**What you need to do:** Every line of the entries below that includes "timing" belongs in the answer, copied as written.

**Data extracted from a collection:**
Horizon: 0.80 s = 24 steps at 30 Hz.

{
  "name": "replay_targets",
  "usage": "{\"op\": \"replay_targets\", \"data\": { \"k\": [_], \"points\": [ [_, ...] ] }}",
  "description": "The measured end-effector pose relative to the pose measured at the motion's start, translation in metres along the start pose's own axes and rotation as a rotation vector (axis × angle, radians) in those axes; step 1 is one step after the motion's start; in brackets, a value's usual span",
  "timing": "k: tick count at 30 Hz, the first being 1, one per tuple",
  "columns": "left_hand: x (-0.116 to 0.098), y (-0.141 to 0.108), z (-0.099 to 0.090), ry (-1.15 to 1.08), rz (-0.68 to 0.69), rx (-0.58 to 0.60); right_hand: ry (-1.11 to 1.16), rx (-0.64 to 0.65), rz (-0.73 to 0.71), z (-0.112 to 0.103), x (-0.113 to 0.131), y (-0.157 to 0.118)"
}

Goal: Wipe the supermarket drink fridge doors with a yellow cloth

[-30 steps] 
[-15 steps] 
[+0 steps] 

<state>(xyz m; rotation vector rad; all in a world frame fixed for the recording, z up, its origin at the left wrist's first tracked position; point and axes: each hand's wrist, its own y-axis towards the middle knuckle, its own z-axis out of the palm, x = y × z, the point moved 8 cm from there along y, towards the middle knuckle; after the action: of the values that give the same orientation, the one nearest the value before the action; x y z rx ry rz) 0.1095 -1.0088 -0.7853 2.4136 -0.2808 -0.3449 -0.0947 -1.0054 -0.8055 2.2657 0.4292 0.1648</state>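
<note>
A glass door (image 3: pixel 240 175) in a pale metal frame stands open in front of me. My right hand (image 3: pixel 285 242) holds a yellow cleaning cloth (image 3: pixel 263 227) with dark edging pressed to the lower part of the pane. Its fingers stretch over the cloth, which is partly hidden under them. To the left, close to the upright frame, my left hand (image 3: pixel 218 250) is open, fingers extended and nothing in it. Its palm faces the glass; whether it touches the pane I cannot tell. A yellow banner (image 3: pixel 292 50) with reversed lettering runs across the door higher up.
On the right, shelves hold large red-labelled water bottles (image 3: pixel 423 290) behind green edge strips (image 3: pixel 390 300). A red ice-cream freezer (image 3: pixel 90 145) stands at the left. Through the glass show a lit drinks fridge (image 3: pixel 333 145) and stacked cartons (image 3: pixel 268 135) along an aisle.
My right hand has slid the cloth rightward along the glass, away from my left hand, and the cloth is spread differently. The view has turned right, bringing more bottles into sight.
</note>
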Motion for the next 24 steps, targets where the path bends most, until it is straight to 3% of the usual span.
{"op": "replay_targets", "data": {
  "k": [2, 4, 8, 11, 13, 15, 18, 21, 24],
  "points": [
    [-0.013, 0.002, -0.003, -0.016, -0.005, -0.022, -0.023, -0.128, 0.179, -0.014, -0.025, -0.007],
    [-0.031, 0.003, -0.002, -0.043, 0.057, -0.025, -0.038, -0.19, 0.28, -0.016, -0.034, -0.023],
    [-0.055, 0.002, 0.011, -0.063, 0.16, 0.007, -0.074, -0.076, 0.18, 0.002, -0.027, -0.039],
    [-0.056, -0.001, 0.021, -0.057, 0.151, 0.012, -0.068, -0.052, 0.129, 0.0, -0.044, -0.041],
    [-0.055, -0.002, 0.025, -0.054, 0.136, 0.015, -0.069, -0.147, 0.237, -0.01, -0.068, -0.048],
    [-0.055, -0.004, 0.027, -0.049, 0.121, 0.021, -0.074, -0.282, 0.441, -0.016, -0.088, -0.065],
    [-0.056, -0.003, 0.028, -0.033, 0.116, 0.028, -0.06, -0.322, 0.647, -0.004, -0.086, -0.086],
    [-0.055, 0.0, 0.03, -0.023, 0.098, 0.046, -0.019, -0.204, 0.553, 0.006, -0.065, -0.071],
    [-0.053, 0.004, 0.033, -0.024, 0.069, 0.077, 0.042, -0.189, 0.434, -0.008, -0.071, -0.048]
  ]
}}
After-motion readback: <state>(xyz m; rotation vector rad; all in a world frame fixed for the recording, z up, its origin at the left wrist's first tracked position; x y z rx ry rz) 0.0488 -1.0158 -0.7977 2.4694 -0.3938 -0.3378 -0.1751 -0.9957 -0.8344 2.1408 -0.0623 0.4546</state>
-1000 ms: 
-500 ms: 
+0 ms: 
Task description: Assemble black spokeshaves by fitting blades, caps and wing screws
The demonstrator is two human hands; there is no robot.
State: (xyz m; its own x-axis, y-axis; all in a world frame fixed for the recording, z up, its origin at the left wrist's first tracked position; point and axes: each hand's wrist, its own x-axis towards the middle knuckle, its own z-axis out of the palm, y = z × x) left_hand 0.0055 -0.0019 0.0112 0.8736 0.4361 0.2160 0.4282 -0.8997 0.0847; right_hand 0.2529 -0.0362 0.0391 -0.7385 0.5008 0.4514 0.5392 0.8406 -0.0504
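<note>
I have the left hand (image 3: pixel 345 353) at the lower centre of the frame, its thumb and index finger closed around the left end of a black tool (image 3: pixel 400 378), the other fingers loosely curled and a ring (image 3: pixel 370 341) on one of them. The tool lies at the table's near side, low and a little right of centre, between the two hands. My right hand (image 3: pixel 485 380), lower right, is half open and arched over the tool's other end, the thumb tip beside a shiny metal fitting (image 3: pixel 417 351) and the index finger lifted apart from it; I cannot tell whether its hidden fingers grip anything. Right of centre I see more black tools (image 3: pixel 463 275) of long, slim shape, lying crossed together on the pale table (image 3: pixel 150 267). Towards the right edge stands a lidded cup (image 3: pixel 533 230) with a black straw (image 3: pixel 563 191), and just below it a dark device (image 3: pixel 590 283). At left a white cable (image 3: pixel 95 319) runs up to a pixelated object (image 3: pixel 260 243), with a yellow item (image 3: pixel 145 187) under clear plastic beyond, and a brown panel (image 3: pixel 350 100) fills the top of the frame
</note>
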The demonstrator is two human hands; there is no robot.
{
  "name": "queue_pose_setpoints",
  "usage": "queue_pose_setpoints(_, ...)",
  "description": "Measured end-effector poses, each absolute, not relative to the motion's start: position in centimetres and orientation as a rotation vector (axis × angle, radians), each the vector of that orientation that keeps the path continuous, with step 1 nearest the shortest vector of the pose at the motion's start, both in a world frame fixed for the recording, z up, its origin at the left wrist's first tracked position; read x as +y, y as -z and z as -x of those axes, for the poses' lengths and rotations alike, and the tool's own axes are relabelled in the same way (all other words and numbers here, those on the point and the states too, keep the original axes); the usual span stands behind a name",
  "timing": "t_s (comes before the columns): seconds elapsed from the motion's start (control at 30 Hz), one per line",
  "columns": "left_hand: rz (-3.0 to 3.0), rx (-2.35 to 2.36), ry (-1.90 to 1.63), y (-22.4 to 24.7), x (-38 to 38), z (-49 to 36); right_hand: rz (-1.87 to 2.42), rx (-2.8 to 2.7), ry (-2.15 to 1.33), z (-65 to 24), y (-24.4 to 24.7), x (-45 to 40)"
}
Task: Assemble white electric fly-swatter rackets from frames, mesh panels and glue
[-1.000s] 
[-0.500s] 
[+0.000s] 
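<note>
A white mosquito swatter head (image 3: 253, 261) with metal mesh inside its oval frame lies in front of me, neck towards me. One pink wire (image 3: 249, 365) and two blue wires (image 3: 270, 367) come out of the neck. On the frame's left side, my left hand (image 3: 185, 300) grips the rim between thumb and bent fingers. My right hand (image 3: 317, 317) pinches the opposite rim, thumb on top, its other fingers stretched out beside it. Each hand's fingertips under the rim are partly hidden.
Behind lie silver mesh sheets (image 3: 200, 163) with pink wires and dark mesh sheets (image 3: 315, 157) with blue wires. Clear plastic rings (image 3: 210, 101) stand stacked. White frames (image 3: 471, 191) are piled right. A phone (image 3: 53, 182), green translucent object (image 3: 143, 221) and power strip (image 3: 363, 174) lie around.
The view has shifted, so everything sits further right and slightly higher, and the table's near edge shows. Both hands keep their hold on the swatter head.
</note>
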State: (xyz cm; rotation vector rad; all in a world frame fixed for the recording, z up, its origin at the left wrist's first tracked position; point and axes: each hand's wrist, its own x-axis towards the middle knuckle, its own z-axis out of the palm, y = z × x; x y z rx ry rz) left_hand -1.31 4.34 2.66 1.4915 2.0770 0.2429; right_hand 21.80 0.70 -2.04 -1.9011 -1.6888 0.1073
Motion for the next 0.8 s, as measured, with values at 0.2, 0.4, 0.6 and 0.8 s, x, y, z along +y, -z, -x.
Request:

**Solved exercise:**
  "timing": "k: tick count at 30 Hz, the first being 1, one per tuple",
  "timing": "t_s (comes before the columns): seconds elapsed from the motion's start (control at 30 Hz), one per line",

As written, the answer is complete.